→ YOUR INSTRUCTIONS
Only one stretch of the data below should be repeated: the lines from the line containing "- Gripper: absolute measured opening" through the line containing "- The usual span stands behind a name", inclusive, exactly as they are.

→ MATERIAL TO PROCESS
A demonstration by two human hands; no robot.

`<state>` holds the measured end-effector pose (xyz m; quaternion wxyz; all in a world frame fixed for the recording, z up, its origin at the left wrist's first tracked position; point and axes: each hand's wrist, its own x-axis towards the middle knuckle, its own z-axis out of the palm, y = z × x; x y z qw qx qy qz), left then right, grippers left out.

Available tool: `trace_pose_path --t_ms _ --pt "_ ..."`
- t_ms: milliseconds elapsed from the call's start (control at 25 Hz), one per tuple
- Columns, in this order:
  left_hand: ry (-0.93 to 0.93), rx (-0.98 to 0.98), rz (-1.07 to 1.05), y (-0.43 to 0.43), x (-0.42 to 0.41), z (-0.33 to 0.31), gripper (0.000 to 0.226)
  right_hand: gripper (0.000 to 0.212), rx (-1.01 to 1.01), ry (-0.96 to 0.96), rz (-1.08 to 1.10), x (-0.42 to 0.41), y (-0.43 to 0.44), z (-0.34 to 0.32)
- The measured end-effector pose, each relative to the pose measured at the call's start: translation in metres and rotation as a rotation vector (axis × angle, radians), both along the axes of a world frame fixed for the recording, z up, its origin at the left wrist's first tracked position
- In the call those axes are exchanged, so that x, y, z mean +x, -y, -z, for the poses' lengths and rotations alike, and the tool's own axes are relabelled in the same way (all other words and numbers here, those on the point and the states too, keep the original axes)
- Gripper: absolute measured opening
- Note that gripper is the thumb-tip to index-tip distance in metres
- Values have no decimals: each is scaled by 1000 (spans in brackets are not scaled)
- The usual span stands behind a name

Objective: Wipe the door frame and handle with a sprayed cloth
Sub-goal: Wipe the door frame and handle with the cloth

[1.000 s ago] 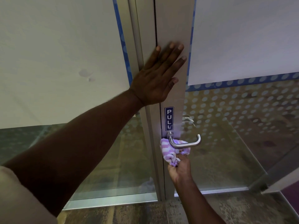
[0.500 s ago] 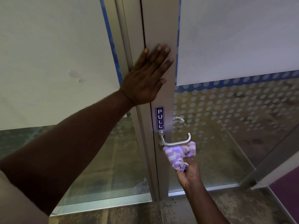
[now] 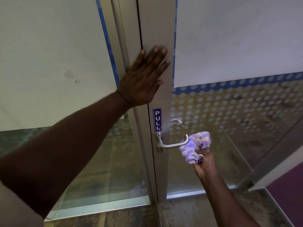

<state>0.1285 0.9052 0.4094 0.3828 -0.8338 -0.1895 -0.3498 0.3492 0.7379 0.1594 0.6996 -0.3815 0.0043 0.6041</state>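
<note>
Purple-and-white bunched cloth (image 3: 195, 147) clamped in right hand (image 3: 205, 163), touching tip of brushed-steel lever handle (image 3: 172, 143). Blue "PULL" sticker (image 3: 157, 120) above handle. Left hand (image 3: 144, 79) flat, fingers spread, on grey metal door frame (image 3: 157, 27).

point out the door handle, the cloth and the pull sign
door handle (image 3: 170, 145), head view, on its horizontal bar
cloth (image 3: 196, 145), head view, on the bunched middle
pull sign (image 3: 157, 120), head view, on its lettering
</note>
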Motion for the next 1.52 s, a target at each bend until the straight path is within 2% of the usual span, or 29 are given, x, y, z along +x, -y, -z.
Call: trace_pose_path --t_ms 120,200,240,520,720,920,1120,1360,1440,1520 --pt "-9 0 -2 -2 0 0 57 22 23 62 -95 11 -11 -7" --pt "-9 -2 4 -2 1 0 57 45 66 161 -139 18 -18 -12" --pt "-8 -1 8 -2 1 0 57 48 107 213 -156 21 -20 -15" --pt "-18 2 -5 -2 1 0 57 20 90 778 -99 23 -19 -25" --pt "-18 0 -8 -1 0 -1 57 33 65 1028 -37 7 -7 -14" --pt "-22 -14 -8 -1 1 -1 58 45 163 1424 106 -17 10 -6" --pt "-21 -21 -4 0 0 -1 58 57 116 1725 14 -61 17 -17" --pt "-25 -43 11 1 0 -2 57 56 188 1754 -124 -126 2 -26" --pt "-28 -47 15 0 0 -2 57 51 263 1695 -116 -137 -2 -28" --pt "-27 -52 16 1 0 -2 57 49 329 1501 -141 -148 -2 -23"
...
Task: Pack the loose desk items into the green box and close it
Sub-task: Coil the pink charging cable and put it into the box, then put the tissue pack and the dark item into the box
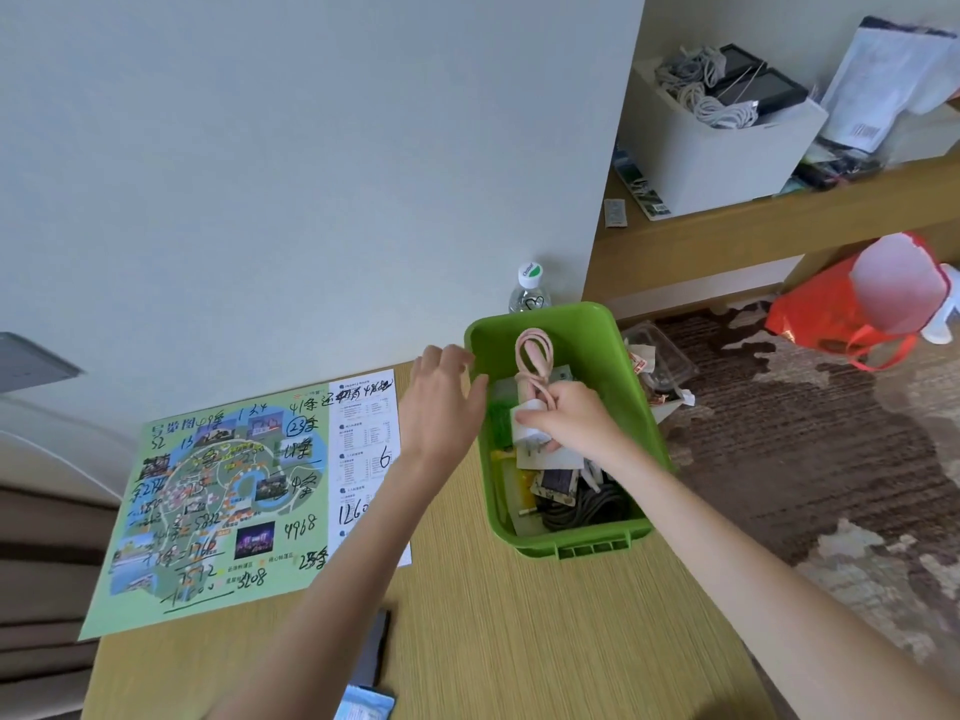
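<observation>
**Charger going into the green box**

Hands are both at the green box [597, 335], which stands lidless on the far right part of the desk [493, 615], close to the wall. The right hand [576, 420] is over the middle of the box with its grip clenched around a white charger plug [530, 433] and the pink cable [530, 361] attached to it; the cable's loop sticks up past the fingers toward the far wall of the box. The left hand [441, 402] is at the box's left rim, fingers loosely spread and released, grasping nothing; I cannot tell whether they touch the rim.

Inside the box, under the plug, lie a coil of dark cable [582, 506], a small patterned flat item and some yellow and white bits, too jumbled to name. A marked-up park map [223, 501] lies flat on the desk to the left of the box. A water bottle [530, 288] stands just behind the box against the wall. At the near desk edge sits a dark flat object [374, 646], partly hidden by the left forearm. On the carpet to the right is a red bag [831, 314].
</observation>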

→ RESULT
- Gripper: absolute measured opening
- Note that gripper is the thumb-tip to index-tip distance in metres
- Values have no decimals: each is scaled by 1000 (spans in brackets are not scaled)
- The usual span stands behind a name

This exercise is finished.